> **WHAT TO DO**: Below are the entries; give again exactly the lines from the one mentioning "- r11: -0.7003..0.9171" through the one mentioning "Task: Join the", inclusive.

> **ENTRIES SHOWN**:
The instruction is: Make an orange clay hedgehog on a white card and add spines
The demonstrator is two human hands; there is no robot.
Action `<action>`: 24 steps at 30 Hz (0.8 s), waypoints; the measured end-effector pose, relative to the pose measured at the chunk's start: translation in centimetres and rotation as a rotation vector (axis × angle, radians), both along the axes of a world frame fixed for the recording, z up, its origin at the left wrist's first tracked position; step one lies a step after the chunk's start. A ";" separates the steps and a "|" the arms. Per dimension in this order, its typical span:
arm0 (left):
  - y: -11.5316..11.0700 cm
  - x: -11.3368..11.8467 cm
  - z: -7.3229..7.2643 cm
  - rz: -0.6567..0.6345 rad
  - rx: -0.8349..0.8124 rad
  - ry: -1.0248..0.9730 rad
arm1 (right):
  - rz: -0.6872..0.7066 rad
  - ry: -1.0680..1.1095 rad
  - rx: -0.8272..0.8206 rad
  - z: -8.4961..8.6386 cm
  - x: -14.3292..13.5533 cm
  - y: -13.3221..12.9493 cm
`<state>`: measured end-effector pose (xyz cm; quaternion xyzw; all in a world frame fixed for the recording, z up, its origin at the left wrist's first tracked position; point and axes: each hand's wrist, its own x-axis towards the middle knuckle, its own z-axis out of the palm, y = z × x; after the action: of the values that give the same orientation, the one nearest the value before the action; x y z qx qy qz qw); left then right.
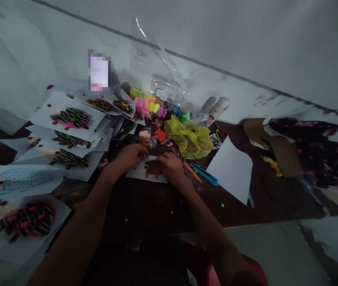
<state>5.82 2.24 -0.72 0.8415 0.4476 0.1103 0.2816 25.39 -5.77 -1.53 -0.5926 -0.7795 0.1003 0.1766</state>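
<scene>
On the dark table in front of me lies a white card [140, 173] bearing an orange hedgehog shape [153, 170] with dark strips on its back. My left hand [131, 155] rests at the card's upper left, its fingers bent together; what they hold, if anything, is too small to tell. At the hedgehog's right side, my right hand [170, 166] has its fingers pressed together over the shape, and their tips hide any small piece between them. Just beyond the hands stands a small tub [144, 136] with orange material, beside a red piece [160, 135].
Stacked hedgehog pictures [70, 118] spread over the left side. Behind the hands are a yellow-green plastic bag [189, 139] and colourful clay packs [157, 107]. Blue scissors or pens [205, 174], white paper [232, 171] and dark patterned cloth [314, 147] lie to the right.
</scene>
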 end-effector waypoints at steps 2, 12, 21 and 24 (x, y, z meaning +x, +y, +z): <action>0.0 0.0 0.1 -0.003 0.001 -0.004 | 0.001 -0.019 0.002 0.0 0.0 0.0; 0.0 0.0 0.1 -0.005 -0.027 -0.018 | -0.141 0.039 0.128 0.5 1.4 -0.7; 0.1 -0.1 0.0 -0.010 -0.009 -0.018 | -0.478 -0.016 -0.121 3.0 6.6 -1.2; 0.1 0.0 0.0 -0.001 -0.009 -0.011 | -0.464 -0.050 -0.209 3.9 6.9 -1.5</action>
<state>5.81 2.31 -0.74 0.8398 0.4462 0.1127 0.2880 32.32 -7.30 2.34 -0.7730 -0.6120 0.1226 0.1135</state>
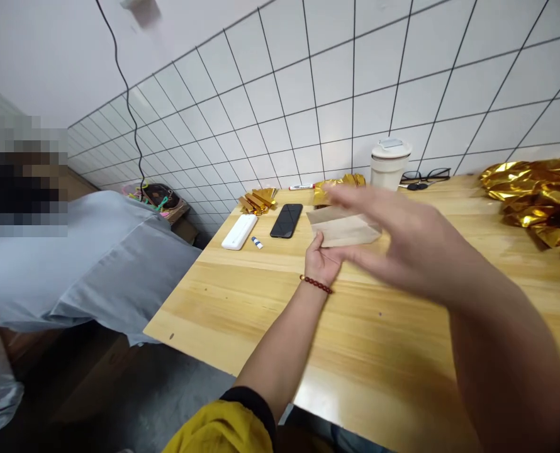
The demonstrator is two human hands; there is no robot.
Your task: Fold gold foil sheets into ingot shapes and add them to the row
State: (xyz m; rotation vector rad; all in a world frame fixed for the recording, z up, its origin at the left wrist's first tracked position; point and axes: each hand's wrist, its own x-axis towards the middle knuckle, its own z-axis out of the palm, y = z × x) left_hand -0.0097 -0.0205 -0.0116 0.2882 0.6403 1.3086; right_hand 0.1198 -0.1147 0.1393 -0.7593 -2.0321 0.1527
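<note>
Holding brown paper (pixel 341 229) above the table (pixel 233 308), left hand (pixel 326 263) beneath, right hand (pixel 414 245) raised.

Head view: left hand palm up, gripping the paper with its thumb over the near edge, fingers hidden underneath; red bead bracelet (pixel 316 284) at the wrist. Right hand blurred, open, fingers stretched out across the paper's right end; cannot tell whether it touches. Left of the paper, a black phone (pixel 286 221), then a white power bank (pixel 239 231). Behind, against the tiled wall (pixel 331 126), a lidded cup (pixel 387 171) with glasses (pixel 431 174) just beside it.
</note>
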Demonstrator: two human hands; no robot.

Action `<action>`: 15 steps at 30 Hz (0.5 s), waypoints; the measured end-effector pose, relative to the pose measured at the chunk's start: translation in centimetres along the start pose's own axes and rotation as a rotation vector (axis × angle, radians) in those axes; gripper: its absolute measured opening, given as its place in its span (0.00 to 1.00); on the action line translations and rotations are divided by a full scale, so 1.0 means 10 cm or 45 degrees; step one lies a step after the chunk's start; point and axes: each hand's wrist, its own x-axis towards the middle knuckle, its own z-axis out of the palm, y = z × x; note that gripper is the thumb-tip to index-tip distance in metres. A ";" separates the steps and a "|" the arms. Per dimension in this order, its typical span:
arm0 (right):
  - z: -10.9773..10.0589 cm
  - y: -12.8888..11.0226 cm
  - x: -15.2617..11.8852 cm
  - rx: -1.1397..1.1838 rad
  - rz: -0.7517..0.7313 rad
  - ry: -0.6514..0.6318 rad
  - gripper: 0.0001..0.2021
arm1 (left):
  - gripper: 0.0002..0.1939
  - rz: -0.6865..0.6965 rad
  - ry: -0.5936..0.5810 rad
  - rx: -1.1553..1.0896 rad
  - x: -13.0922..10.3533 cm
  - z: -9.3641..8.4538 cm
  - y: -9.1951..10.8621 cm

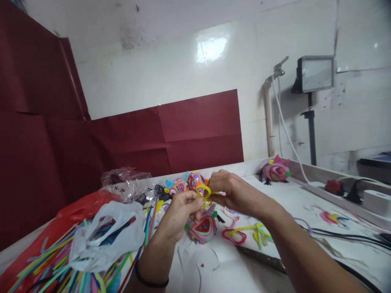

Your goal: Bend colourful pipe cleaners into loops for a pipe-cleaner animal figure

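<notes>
A yellow pipe cleaner [205, 193], bent into a small loop, is held between my two hands above the table. My left hand [182, 211] pinches its lower end between thumb and fingers. From the other side my right hand [227, 188] grips the loop with closed fingers, some of them hidden behind the hand. Just below lies a heart-shaped piece [203, 228] of coiled pipe cleaners in red, pink and green. Behind my hands sit a round multicoloured coiled piece [195, 179] and a striped one [178, 186] with blue tips.
Many loose pipe cleaners [61, 260], a white plastic bag [106, 240] and a red bag [82, 209] lie at the left. A pink pipe-cleaner figure [276, 170] stands back right, near a power strip [319, 189] and cables. A lamp [316, 75] stands behind.
</notes>
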 end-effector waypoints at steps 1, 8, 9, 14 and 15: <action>0.00 0.00 0.00 0.000 -0.016 0.015 0.10 | 0.12 -0.013 -0.016 -0.020 0.00 -0.01 0.00; 0.00 -0.03 0.02 0.021 -0.043 0.035 0.09 | 0.14 -0.062 -0.060 -0.124 -0.03 -0.01 0.04; 0.00 -0.03 0.02 0.014 -0.038 0.038 0.08 | 0.14 -0.065 -0.056 -0.129 -0.03 -0.01 0.05; 0.02 -0.03 0.03 -0.068 -0.019 0.045 0.09 | 0.14 -0.072 -0.047 -0.150 -0.05 -0.01 0.07; 0.02 -0.03 0.03 -0.065 -0.026 0.050 0.09 | 0.14 -0.069 -0.047 -0.152 -0.05 -0.01 0.07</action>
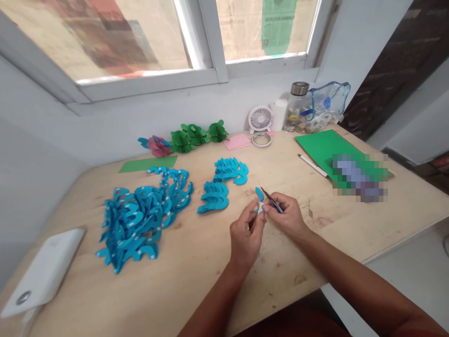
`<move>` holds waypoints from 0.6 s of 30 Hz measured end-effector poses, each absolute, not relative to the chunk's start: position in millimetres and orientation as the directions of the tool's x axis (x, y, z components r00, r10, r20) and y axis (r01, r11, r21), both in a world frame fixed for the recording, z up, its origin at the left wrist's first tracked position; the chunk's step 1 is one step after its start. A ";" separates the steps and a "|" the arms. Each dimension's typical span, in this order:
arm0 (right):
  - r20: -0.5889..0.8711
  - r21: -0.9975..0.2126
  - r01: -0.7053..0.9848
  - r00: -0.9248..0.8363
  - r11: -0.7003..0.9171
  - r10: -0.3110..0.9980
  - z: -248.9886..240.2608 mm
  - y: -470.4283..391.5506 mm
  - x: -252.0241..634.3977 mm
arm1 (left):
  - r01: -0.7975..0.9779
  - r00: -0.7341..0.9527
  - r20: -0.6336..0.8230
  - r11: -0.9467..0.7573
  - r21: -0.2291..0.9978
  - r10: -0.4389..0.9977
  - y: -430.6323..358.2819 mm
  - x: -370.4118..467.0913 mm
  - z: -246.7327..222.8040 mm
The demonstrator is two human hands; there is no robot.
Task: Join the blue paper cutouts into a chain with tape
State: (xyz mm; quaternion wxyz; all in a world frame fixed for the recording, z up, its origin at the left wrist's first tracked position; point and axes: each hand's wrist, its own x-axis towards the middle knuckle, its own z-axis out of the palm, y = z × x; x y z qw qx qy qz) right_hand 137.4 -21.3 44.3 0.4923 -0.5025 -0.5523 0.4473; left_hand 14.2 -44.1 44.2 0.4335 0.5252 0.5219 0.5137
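Over the front middle of the table, my left hand (247, 231) is closed in a pinch on a small curved blue paper piece (259, 193) with a white bit on it. My right hand (288, 216) holds dark, pointed tweezers (273, 201), their tips directed away from me beside the blue piece. Its fingertips meet those of my left hand at the white bit. To the left of my hands lie two rows of overlapping blue paper curves (214, 196). Farther left is a big loose pile of blue curves (136, 220), many with small white patches.
Along the wall stand green paper shapes (196, 135), a pink paper flower (159, 146), a small fan (260, 118), a tape roll (261, 139) and a bottle (296, 107). Green sheets (324, 145) and a white pen (313, 165) lie right. A white device (45, 269) lies left.
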 end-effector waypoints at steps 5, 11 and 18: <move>0.151 -0.970 0.194 0.024 0.144 0.988 40.7 -20.7 138.6 | 0.000 -0.062 0.070 -0.070 0.998 0.996 -39.8 10.0 42.7; 0.338 -0.857 0.400 -0.041 0.326 0.940 37.6 -23.7 139.9 | -0.029 -0.098 0.067 -0.071 0.997 0.993 -37.3 9.9 42.5; 0.400 -0.773 0.537 0.001 0.337 0.917 38.5 -21.8 144.4 | -0.080 -0.156 0.007 -0.019 0.997 0.988 -35.5 8.5 42.0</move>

> **YOUR SOLUTION**:
  - r11: -0.7003..0.9171
  - r10: -0.3110..0.9980
  - z: -248.9886..240.2608 mm
  - y: -470.4283..391.5506 mm
  - x: -252.0241..634.3977 mm
arm1 (left):
  - r01: -0.7975..0.9779
  - r00: -0.7341..0.9527
  - r20: -0.6336..0.8230
  - r11: -0.9467..0.7573
  - r21: -0.2291..0.9978
  - r10: -0.4389..0.9977
  - y: -430.6323..358.2819 mm
  - x: -370.4118..467.0913 mm
  - z: -246.7327..222.8040 mm
The demonstrator is two human hands; there is no robot.
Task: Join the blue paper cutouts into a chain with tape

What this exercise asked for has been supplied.